Julian Assange, conclusa l’udienza finale: i giudici rinviano il verdetto sull’appello contro la procedura di estradizione
È terminata all’Alta Corte di Londra la seconda e conclusiva udienza sull’appello finale della difesa di Julian Assange, giornalista australiano e co-fondatore di WikiLeaks, contro la sua contestata procedura di estradizione dalla Gran Bretagna negli Usa.
Il verdetto ci sarà in un’altra occasione: secondo le attese è questione di giorni, ma i giudici non hanno dato indicazioni precise. Se il ricorso non fosse accolto risulterebbero esaurite le possibilità di azione legale presso la giustizia britannica.
Il fondatore di Wikileaks è accusato dalle autorità di statunitensi di cospirazione per aver rivelato, tra gli altri, documenti riservati sui presunti crimini di guerra commessi dagli Usa durante le guerre in Afghanistan e Iraq e le condizioni dei detenuti nel carcere di Guantanamo.
I suoi avvocati sostengono che, in caso di condanna, rischia fino a 175 anni di carcere, ma secondo il Governo americano è più probabile una condanna tra i 4 e i 6 anni.
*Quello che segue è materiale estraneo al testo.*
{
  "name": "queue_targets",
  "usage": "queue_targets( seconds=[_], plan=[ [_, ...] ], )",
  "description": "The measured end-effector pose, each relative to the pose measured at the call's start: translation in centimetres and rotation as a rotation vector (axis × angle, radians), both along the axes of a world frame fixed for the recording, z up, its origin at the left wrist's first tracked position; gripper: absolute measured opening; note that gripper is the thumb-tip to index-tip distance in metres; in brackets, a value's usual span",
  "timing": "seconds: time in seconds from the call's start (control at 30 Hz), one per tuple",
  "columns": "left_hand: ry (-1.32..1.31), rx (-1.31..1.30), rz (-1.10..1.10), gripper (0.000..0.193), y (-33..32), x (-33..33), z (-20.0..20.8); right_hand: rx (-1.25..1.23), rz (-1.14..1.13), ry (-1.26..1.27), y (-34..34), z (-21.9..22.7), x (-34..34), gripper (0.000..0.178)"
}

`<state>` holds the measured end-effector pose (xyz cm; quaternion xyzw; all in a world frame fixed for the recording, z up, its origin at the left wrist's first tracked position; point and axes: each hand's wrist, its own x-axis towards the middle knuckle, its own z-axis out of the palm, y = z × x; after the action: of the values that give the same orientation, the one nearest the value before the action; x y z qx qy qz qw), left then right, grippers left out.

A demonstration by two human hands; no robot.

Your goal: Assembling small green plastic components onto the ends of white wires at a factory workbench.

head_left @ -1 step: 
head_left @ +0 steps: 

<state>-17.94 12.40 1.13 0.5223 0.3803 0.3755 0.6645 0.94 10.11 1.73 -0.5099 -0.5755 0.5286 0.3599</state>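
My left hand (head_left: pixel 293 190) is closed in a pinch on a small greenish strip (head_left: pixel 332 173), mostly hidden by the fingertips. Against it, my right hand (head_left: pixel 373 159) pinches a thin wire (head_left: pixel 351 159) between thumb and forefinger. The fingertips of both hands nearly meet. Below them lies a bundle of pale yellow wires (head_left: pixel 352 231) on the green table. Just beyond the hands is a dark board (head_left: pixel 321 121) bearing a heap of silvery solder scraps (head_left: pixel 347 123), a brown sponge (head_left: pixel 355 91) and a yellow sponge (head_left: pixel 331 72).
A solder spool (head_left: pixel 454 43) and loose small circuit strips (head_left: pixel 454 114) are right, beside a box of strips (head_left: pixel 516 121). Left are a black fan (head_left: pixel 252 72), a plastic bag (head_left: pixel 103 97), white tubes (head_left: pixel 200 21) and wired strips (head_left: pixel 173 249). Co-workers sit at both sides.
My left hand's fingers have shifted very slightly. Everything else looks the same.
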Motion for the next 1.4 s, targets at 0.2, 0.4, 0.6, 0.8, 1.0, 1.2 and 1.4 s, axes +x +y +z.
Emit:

Assange non era presente in aula al momento della pronuncia del verdetto: “Non si sente bene”, si è limitato a dire il suo legale, l’avvocato Edward Fitzgerald, alimentando le voci sul precario stato di salute fisico e psicologico del suo assistito, reduce da cinque anni di detenzione in isolamento.
Il giornalista australiano, 53 anni, si trova nel carcere di massima sicurezza di Belmarsh, nel Regno Unito, dall’aprile 2019. Era stato arrestato su richiesta delle autorità della Svezia per due accuse di stupro (in seguito archiviate), poi la reclusione è stata prolungata per la sopraggiunta la richiesta di estradizione da parte degli Stati Uniti.
Nel 2021 l’Alta Corte britannica aveva dato il via libera alla richiesta degli Usa, decisione confermata l’anno seguente dalla Corte Suprema. L’allora ministro dell’Interno di Londra, Priti Patel, aveva disposto l’ordine di estradizione, ma Assange aveva fatto ricorso chiedendo la revisione del verdetto del 2021. Fino alla pronuncia di oggi.
Nel 2022 il fondatore di Wikileaks si era anche rivolto alla Corte europea dei diritti dell’uomo, ma i giudici comunitari hanno respinto la sua istanza.